• KISAH INSPIRASI MUSLIM

    Aku Ingin Membaca Qur’an untuk Ibuku


    Sebuah kisah yang menyentuh hati tentang harapan indah seorang ibu kepada anaknya dan bakti sang anak kepadanya.
    Ahmad berumur 12 tahun ketika ibunya (orang tua tunggal) mengantarnya untuk kelas Qira’ati (membaca Al Qur’an). Saya suka anak-anak itu memulai belajar membaca Qur’an di awal usia, terutama anak laki-laki. Aku sampaikan hal itu pada Ahmad. Namun ia menyampaikan alasannya, bahwa ibunya selalu berharap dapat mendengar bacaan Al Qur’an darinya.

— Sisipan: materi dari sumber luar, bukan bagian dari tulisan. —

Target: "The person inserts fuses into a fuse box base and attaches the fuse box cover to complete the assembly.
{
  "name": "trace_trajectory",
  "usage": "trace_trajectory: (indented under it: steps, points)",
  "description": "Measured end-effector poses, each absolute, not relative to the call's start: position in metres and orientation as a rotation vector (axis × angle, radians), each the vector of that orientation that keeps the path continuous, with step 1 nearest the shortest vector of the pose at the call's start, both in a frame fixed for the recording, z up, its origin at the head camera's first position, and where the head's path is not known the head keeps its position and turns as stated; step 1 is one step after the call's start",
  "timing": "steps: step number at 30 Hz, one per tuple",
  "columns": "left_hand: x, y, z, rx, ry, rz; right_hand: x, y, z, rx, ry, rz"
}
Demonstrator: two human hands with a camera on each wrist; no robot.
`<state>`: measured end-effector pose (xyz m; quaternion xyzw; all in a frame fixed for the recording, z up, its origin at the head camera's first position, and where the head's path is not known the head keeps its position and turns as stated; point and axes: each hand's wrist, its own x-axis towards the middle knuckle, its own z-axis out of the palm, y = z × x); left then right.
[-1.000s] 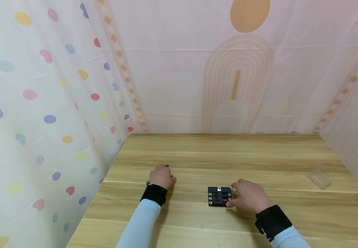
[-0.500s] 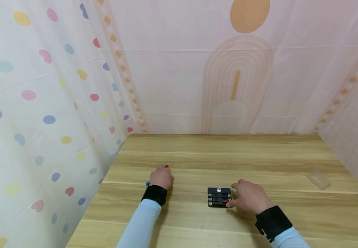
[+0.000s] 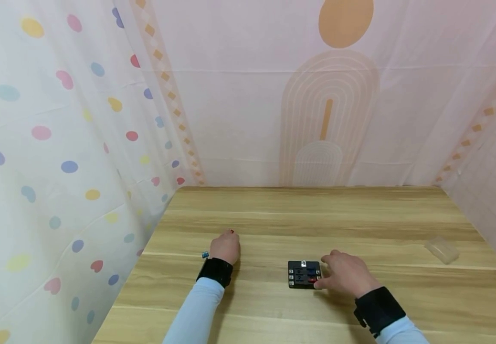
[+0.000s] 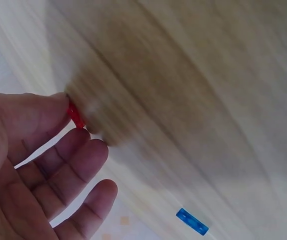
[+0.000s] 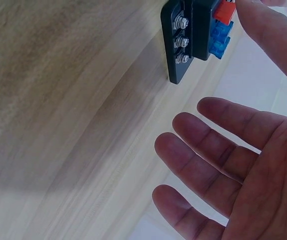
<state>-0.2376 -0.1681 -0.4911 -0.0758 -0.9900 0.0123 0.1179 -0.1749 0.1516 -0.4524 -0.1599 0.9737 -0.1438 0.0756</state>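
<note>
The person's left hand [image 3: 225, 247] is turning slightly since the earlier view, its thumb no longer jutting out to the side, while the right hand [image 3: 345, 274] is staying where it was. That seems to mean the small red fuse [image 4: 76, 115] is now being secured: the left thumb and a fingertip are pinching it, low over the wooden table [image 3: 269, 229]. The other left fingers are curving loosely beside it. A loose blue fuse [image 4: 192, 221] is lying near, past the little finger. To that hand's right, well apart, the black fuse block [image 3: 299, 276] is lying flat. The right thumb is touching its near right corner, by a seated red fuse [image 5: 224, 12], while the right fingers are spreading apart, holding nothing. Farther right, a clear case [image 3: 442, 250] is resting.
</note>
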Motion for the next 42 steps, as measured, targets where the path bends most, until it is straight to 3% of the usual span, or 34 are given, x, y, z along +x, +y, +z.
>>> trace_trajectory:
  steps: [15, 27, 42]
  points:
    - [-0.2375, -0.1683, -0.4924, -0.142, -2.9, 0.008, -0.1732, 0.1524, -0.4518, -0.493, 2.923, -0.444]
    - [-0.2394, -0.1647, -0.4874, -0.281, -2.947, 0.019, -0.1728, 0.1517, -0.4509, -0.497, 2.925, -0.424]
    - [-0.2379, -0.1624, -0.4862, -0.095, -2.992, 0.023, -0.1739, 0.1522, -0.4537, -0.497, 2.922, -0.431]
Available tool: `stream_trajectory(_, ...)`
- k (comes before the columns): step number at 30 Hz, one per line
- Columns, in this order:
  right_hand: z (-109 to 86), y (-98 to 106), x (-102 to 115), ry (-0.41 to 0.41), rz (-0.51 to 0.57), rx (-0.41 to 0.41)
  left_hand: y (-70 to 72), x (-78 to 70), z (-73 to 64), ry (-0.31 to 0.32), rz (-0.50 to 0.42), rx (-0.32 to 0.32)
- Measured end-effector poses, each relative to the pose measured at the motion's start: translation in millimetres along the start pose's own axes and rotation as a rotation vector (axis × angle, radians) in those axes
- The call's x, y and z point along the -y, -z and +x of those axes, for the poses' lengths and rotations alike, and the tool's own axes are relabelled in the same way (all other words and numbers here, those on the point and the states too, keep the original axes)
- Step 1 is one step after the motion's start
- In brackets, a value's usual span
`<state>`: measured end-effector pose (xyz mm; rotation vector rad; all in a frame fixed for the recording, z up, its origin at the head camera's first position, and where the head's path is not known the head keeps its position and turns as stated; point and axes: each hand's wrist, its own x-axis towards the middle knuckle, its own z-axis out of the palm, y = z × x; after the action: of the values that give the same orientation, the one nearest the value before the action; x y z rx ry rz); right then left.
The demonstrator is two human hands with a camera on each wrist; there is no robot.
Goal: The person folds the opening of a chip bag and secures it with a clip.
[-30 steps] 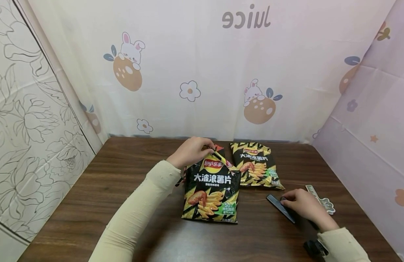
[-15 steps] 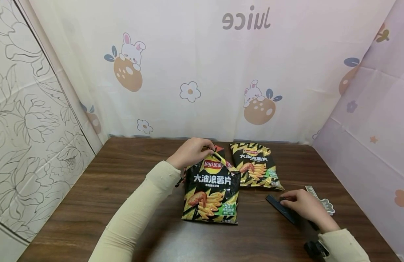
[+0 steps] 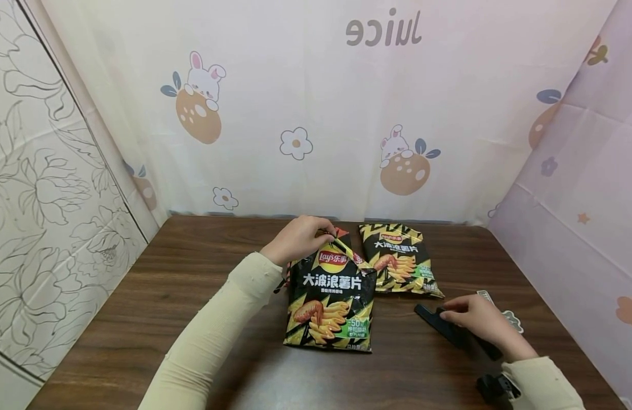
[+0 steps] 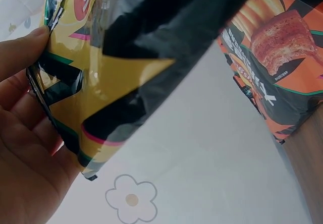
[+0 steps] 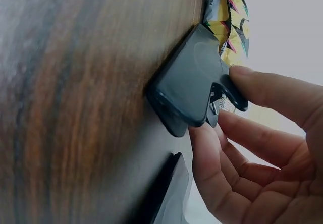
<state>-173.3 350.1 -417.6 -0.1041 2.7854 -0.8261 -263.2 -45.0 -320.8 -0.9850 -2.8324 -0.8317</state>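
Note:
My left hand [image 3: 298, 239] pinches the folded-over top corner of a black and yellow Lay's chip bag [image 3: 328, 296], thumb in front and fingers behind in the left wrist view. The bag leans upright with its printed front towards me. On the right, my right hand [image 3: 482, 322] pinches a dark bag clip [image 5: 184, 77] by its handles, between thumb and fingertips. In the head view the long clip jaw points left, close over the table. An orange and black chip bag [image 4: 287, 47] lies mostly hidden behind the held bag.
A second black and yellow chip bag [image 3: 398, 256] lies at the back, right of the held one. A pale ruler-like piece [image 3: 513, 322] lies partly behind my right hand. Another dark long object [image 5: 169, 188] lies beneath that hand. A curtain [image 3: 295, 188] borders the table's far edge.
My right hand has shifted slightly left with the clip, whose face has tilted and looks darker. The dark object under that hand shows more. My left hand and the chip bag stay put.

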Motion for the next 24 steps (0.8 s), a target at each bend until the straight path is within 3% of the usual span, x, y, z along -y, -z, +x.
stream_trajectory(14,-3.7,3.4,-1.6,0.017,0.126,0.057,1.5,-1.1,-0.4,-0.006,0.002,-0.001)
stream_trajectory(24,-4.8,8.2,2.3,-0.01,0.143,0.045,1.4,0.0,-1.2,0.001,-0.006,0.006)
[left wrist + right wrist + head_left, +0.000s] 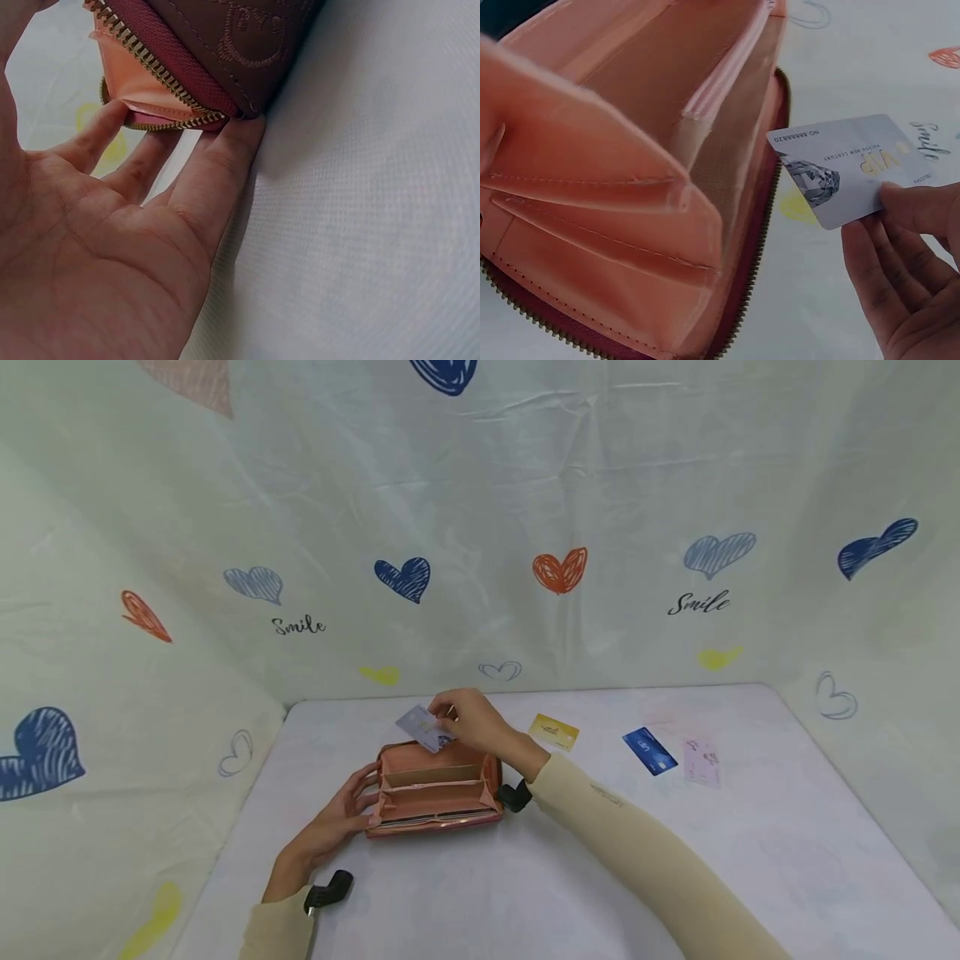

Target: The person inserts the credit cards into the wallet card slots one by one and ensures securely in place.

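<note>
A pink zip wallet (438,759) lies unzipped on the table, its inner pockets spread toward me. My left hand (330,821) grips its left end, fingers along the side and thumb at the front corner. In the left wrist view, fingertips press against the brass zipper edge (161,75) beside the embroidered outside. Above the wallet's back edge, my right hand (472,720) pinches a silver VIP card (847,169) between thumb and fingers. The right wrist view has this card beside the wallet's orange pockets (600,225), outside them.
Right of the wallet, a yellow card (554,732) lies on the white table (600,893). Farther right are a blue card (650,752) and a pale pink card (702,763). Behind the table hangs a white curtain (465,518) printed with hearts.
</note>
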Available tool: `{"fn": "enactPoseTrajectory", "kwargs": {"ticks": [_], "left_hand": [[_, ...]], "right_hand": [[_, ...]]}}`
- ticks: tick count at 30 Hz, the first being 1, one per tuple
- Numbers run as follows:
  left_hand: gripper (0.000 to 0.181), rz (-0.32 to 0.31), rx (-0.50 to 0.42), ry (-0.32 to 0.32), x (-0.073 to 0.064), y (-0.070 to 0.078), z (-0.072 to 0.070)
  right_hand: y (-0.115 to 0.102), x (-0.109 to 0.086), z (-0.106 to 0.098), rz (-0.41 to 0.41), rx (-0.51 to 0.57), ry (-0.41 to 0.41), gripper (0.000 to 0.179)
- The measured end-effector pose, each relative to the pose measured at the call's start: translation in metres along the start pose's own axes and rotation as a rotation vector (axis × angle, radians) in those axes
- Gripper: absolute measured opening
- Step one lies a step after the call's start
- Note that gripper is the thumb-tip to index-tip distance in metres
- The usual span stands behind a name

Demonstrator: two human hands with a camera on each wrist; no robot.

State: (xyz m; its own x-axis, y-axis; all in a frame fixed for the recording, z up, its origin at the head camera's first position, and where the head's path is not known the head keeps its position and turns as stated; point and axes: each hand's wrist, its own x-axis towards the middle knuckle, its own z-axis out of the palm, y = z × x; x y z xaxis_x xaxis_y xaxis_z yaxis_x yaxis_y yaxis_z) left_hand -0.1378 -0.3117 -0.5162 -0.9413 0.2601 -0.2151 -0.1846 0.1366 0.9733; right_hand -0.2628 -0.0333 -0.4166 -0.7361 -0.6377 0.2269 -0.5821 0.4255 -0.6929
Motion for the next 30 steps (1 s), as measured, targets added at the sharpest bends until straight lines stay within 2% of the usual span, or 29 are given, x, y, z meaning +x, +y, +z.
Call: {"fn": "enactPoseTrajectory", "kwargs": {"ticks": [13, 22, 30], "left_hand": [[0.1, 0.016, 0.005, -0.007, 0.001, -0.003, 0.0], [0.1, 0.016, 0.001, -0.009, -0.001, -0.003, 0.001], [0.099, 0.027, -0.017, -0.021, -0.002, -0.003, 0.0]], "right_hand": [[0.003, 0.011, 0.017, -0.039, -0.164, -0.095, 0.02], [0.0, 0.015, 0.019, -0.117, -0.258, -0.153, 0.021], [-0.006, 0.023, 0.019, -0.15, -0.311, -0.219, 0.02]]}}
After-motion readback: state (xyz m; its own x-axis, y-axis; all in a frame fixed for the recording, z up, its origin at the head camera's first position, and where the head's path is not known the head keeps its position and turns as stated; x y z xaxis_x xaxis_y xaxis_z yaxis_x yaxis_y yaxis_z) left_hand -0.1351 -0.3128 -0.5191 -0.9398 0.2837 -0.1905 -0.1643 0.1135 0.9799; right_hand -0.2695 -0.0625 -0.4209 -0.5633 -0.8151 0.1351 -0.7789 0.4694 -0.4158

    Ahmad memulai pelajaran Qira’atinya dan sejak itu aku berfikir ini merupakan pekerjaan yang sia-sia. Meskipun aku sudah berusaha keras mengajarinya, ia tampaknya belum bisa mengenal huruf-huruf hijaiyah dan tidak bisa menalar bagaimana membacanya. Namun ia patuh untuk terus membaca Al Qur’an seperti yang kuwajibkan untuk semua murid-muridku.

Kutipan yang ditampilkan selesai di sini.